Wow. It has been well over 2 years since I last worked on KMB. Any mere apology I were to post at this point would be grossly insufficient. I let this story fall by the wayside, and I am deeply sorry.
I'm posting this as a chapter and not as anything else for a few reasons:
-- everyone who has favorited this story and is therefore interested in more will get this in their email.
-- anyone who reads this between now and whenever I update next will read this as though it were a chapter.
-- the way ff-dot-net (why did it take that out when i uploaded?) is constructed has /always/ confused me, and unless they've changed for the better in the past 2 years, I'll be lucky just to get this silly little text file uploaded in something pretending to be the right place ANYWAY.
I used to hand-code HTML for /fun/ (akin to saying you /liked/ walking uphill in the snow both ways). My lack of comprehension of internal structure is insulting. But that's neither here nor there.
I've had a lot of thoughts about KMB over the two years since I first worked on it. First and foremost, I'd like to address the Japanese I used. I watched both FMA and Bleach in Japanese long before I saw any of either in English. As a serious student of Japanese, it was a fight to dissociate "Japanese language" out of "FMA." (At least Bleach is intentionally set in Japan.) As I'll be editing my back-files once over before re-posting them for public consumption here, rest assured that I intend to take out at least the vast majority of Japanese. (Urahara does what he damn well pleases, I should warn you.) Also, I recall Rukia getting increasingly out-of-character, the longer I wrote her. I'll probably spend some time diving back into the manga and reading her, getting back in her head, so hopefully I can fix/stem the tide of OOCing I was doing.
As for the rest of the kind comments you all left, you all are so sweet to read my story and leave comments, even when it hasn't been updated in so long. I can't promise when the next chapter of KMB will show up (first, i'm fixing the back chapters, and that will take a little bit of time anyway, and secondly, there's a whole crapton of complete and utter crap going on in life right now), but I haven't forgotten. I'll work on it.
Thank you so much.
And now for my soapbox.
My husband's younger 23-year-old sister died about a week ago (early Oct 2007), of a brain tumor. She was admitted to the hospital Wednesday night and was brain-dead by noon on Thursday. She left behind a 4-year-old daughter and a 4-month-old son who are being raised by the husband she left three months prior when he bought a plane ticket for a mistress instead of food for his family (you know, the one with the INFANT SON).
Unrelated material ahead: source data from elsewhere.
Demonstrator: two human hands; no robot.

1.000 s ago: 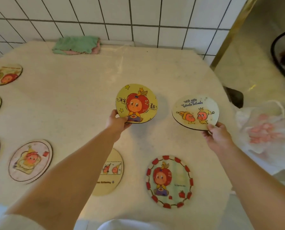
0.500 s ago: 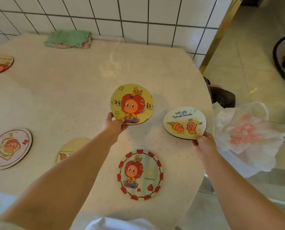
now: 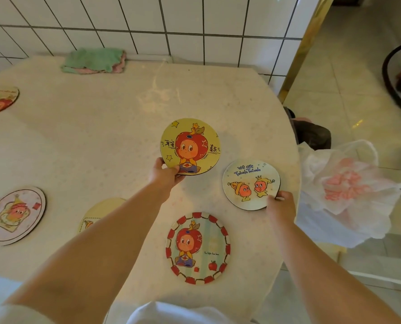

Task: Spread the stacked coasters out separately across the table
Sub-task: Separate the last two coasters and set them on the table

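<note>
Two hands pinch coasters by their near edges: left hand [image 3: 163, 175] the yellow coaster [image 3: 190, 146], right hand [image 3: 280, 204] the twin coaster [image 3: 251, 184]. The red-rimmed coaster [image 3: 197, 247] lies nearby on the table [image 3: 89, 127].

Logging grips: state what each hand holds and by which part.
Left hand pinches the yellow apple coaster at its near-left rim. Right hand grips the "we are" coaster at its near-right edge.

White tiled wall [image 3: 183, 22] behind pale stone table [image 3: 96, 127]; glossy cream floor [image 3: 349, 73].
</note>
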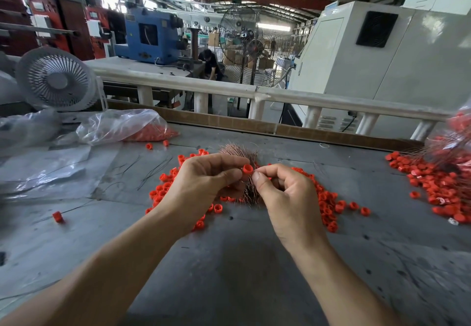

Make sure that at all points in your life that if you died tomorrow, you know what would happen to everything around you. If you don't want your jack-ass of a should-be-ex husband raising your children, make sure the courts know that. If your parents could be better helped by having the money that's in your bank account (so they can, you know/bury you/), make sure they, not your idiot druggie spouse, are the "payable-on-death" people.
Anyway. I know this might sound mean, or harsh, or doomsday-like. But someday, preferably soon, you really should think about it. No one our age plans on dying. No one plans on a high-on-drugs speeder slamming into your driver's side door at 3:27 on a bright, sunny day. No one plans on a surprise brain tumor. Even if you don't /expect/ the unexpected, at least plan for it. Because those you leave behind will be much less stressed because of it.
And tell everyone you love, every time you see them, how much you love them. Because when you can't tell them anymore, at least they'll remember how often you said it when you could.